Bien sûr, en 90 minutes, on ne peut pas tout dire. Le postulat de départ est tout ce qu’il y a de plus simple : une chronologie, dans laquelle seront ciblés les faits marquants. Tout commence après 1958 et on en vient vite à l’ère Hidalgo. Le clou du spectacle avec 98, quoi de plus normal ? On revit tout, c’est bien sympa pour ceux déjà au point sur l’histoire des Bleus et instructif pour les autres. On vous passe le récit de la chronologie, vous n’aurez qu’à regarder la 3 ce soir, pour une fois qu’il y a un truc bien sur le foot.
La véritable histoire des Bleus vaut essentiellement par les multiples témoignages recueillis.

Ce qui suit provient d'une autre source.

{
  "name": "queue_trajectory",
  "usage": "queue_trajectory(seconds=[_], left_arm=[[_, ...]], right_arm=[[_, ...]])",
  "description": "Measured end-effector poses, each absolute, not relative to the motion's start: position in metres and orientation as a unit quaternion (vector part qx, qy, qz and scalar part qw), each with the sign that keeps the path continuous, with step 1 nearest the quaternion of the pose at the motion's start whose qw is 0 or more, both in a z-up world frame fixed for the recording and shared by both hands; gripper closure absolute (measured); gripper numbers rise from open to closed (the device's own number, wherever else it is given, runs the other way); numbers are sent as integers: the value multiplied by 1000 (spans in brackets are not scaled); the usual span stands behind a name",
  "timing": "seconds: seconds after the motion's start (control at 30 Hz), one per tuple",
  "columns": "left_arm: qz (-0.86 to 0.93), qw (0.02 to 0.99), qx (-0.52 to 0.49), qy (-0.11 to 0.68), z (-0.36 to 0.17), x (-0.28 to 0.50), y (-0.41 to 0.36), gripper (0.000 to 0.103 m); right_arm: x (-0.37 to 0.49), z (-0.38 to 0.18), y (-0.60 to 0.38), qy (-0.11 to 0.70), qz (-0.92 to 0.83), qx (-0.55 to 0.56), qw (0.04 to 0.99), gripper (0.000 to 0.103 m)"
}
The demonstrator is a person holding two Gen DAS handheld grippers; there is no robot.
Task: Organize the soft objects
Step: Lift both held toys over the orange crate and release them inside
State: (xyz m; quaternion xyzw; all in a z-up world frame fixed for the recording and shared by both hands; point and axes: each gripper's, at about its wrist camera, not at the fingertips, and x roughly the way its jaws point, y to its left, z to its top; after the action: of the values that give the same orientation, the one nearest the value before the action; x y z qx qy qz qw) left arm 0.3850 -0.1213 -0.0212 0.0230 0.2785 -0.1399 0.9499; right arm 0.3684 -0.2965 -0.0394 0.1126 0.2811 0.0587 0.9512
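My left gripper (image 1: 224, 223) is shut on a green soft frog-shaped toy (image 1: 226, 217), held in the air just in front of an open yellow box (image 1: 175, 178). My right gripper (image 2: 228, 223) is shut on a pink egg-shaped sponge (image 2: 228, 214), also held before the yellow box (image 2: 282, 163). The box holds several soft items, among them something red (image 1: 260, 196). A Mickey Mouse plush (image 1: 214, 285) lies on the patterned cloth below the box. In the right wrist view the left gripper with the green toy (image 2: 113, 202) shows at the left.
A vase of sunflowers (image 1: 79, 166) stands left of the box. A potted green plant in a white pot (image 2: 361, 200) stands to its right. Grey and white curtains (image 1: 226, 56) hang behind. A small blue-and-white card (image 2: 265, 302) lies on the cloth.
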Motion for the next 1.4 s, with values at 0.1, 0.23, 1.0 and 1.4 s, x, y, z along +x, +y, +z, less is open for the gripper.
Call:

Les images d’archives se succèdent. Stéphane Benhamou s’attache à replacer chaque événement dans son contexte historique, ce qui amène un plus incontestable. On y voit Giscard à la peine dans les sondages, qui reçoit les joueurs à l’Elysée avant la Coupe du Monde 1978. Celle-ci se déroule dans l’Argentine du grand démocrate Videla, qui a déjà commencé à jouer à son sport préféré : faire disparaître des p’tits gamins… L’anecdote intéressante est l’enlèvement de Michel Hidalgo le jour où il part rejoindre les joueurs. Là encore, on va rechercher des images d’archives, avec le témoignage de Michel Hidalgo.
Le réalisateur Stéphane Benhamou nous a confié que le principal problème pour réunir les témoignages était « de passer l’obstacle des agents ou des marques avec lesquelles les joueurs sont sous contrat. C’est même plus compliqué que lorsqu’on traite du sujet politique » . Son souhait était aussi de pouvoir aller au-delà du discours général assez navrant qui prédomine en ce moment chez nos joueurs “kaïra” : « On ne dirait pas ça s’ils n’étaient pas noirs. J’ai voulu montrer que l’équipe de France a toujours été composée par les vagues d’immigration successives. On a toujours vu ces discours nauséabonds sur une équipe qui ne serait pas française… » (le doc montre notamment un extrait avec Coluche sur un plateau télé). Il ajoute une mention spéciale pour Didier Six et Bernard Lama : « Didier Six n’a pas forcément l’habitude de se confier. Après plusieurs rendez-vous, il s’est lâché un peu plus et a vraiment été très touchant. Une mention spéciale pour Bernard Lama, qui arrive à se placer au-dessus. Il a suffisamment de recul pour fournir des bonnes analyses, notamment lorsqu’il revient sur les propos de Le Pen en 96 » . On partage son avis.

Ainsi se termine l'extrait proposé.